ACTIVITY: Beginning with the line that holds "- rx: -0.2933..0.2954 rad" in the data below, give again every line through the one that holds "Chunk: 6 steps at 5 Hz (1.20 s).", exactly as written.

+++ INFORMATION SUPPLIED +++

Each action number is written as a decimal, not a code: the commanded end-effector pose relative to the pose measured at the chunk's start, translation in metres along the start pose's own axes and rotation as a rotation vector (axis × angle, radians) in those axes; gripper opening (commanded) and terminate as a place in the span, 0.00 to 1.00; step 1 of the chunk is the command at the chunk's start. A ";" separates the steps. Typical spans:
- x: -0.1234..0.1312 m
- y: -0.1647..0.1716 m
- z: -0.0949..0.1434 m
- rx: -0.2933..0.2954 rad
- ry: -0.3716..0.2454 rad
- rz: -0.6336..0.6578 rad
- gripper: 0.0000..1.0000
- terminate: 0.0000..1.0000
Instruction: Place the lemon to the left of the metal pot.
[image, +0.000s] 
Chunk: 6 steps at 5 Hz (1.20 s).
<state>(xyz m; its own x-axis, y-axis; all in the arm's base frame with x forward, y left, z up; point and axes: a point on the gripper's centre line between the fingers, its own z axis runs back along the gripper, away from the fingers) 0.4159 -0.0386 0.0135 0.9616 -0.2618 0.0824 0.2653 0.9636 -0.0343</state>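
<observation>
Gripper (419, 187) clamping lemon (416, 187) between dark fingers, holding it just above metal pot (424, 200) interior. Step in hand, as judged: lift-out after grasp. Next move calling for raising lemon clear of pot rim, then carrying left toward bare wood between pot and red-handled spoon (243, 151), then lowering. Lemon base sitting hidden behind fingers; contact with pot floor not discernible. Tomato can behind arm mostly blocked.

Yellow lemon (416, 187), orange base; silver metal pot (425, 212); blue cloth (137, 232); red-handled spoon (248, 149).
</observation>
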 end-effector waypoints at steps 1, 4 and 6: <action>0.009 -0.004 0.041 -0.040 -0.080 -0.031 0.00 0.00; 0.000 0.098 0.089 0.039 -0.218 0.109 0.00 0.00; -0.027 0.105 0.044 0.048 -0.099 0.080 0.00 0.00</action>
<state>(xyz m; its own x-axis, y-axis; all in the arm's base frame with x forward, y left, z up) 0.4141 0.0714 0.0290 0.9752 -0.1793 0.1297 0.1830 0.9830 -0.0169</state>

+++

RESPONSE:
- rx: -0.2933..0.2954 rad
- ry: -0.3716..0.2454 rad
- rz: -0.6336..0.6578 rad
- gripper: 0.0000..1.0000
- terminate: 0.0000..1.0000
Instruction: Place the lemon to the left of the metal pot.
[image, +0.000s] 
Chunk: 6 steps at 5 Hz (1.20 s).

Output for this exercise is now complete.